WHAT IS NEEDED: Wherever the word "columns" appears in a line of the data, that line should be copied.

DATA BELOW:

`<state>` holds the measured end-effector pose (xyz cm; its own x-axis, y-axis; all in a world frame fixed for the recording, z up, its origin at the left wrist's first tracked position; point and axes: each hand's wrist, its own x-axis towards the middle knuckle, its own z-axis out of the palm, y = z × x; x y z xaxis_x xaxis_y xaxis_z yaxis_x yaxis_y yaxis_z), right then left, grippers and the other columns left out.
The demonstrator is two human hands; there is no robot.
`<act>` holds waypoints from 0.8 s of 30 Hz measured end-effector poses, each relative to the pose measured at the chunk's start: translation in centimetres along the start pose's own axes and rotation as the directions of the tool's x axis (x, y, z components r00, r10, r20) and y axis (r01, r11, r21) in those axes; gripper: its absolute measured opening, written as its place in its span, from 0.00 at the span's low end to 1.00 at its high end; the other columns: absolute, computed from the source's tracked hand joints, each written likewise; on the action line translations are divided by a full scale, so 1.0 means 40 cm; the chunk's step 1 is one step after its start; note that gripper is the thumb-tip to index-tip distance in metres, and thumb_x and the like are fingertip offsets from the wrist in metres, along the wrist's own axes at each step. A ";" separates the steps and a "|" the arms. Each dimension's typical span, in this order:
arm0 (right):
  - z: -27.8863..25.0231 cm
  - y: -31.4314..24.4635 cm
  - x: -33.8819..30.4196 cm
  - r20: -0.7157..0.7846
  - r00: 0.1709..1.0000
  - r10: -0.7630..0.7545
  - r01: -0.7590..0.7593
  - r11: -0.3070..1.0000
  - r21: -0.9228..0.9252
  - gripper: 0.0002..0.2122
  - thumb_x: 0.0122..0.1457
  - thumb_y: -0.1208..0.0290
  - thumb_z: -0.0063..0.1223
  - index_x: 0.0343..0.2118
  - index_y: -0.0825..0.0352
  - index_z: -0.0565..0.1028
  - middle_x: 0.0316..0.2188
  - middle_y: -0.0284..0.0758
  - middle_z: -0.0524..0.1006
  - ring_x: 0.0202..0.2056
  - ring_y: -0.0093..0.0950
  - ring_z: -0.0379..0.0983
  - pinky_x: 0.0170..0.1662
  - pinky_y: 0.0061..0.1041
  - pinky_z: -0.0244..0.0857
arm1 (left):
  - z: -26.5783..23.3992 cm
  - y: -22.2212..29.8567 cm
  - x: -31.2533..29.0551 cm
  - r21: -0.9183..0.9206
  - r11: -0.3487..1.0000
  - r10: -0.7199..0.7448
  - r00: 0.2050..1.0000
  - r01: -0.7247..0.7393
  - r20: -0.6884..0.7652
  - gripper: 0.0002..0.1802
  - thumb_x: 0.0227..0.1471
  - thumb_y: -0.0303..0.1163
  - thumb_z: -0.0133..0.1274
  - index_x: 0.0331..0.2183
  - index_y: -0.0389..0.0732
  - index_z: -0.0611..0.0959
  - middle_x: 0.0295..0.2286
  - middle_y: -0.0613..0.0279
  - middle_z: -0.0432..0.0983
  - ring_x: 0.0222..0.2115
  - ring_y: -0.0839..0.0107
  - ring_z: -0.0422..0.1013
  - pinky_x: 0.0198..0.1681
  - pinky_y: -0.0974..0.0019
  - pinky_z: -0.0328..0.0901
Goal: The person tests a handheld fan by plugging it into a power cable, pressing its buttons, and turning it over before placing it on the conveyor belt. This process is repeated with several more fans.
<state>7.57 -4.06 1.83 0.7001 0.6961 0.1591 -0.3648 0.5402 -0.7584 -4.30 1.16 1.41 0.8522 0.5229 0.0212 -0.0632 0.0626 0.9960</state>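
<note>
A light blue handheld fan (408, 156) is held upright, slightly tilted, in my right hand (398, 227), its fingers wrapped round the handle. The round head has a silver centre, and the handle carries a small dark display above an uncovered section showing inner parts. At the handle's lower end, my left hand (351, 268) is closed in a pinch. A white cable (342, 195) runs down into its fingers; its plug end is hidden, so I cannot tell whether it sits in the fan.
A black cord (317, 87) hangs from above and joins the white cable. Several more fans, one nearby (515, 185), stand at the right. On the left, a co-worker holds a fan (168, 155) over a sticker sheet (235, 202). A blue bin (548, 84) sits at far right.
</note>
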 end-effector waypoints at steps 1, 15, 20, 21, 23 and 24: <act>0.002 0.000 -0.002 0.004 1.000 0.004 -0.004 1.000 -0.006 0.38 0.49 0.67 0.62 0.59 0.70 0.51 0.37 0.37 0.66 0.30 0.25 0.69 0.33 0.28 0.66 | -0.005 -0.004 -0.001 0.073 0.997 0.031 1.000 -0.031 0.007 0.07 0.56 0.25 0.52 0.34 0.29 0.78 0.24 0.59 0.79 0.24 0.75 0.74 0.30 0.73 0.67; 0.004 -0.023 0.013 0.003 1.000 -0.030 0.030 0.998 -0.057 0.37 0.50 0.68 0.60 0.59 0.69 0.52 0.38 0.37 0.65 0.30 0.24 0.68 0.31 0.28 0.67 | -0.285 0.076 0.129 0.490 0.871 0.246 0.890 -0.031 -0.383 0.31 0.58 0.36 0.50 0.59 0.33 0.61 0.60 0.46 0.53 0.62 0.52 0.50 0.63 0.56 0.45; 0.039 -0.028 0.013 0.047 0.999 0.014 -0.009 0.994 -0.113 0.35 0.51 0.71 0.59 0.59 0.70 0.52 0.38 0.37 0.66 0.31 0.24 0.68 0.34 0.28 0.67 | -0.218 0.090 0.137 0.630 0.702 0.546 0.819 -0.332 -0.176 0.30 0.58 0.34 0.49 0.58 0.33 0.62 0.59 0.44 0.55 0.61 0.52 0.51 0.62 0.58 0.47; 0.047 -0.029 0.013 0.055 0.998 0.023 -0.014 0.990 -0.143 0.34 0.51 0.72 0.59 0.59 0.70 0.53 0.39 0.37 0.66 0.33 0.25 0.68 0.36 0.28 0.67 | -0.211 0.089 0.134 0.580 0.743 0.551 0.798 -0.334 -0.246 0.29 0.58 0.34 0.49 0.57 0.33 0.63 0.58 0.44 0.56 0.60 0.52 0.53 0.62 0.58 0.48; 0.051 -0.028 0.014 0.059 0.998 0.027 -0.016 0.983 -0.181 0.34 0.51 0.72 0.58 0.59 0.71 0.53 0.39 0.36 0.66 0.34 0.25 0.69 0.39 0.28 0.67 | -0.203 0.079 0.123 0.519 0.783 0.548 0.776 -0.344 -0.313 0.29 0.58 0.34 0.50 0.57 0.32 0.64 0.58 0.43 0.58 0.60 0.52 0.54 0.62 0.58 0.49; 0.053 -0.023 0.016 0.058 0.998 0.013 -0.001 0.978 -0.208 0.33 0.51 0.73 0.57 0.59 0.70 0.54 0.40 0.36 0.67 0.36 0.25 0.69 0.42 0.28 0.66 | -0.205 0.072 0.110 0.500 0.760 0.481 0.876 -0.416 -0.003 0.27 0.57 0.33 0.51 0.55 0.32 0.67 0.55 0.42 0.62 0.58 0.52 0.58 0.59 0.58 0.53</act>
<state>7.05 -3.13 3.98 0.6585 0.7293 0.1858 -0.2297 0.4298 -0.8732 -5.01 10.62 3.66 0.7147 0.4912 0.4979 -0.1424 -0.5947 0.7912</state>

ANSWER TO THIS TASK:
`<state>` holds the measured end-effector pose (xyz cm; its own x-axis, y-axis; all in a world frame fixed for the recording, z up, its origin at the left wrist's first tracked position; point and axes: each hand's wrist, its own x-axis towards the middle knuckle, its own z-axis out of the palm, y = z × x; x y z xaxis_x xaxis_y xaxis_z yaxis_x yaxis_y yaxis_z), right then left, grippers and the other columns left out.
`<act>` holds waypoints from 0.8 s of 30 Hz measured end-effector poses, each relative to the pose measured at the chunk's start: translation in centimetres along the start pose's own axes and rotation as the directions of the tool's x axis (x, y, z components r00, r10, r20) and y axis (r01, r11, r21) in those axes; gripper: its absolute measured opening, written as its place in its span, from 0.00 at the span's low end to 1.00 at its high end; the other columns: absolute, computed from the source's tracked hand joints, each written likewise; on the action line translations are divided by a full scale, so 1.0 means 40 cm; the chunk's step 1 is one step after its start; note that gripper is the thumb-tip to index-tip distance in metres, and thumb_x and the like are fingertip offsets from the wrist in metres, along the wrist's own axes at each step. A ";" separates the steps and a "|" the arms. Each dimension's typical span, in this order:

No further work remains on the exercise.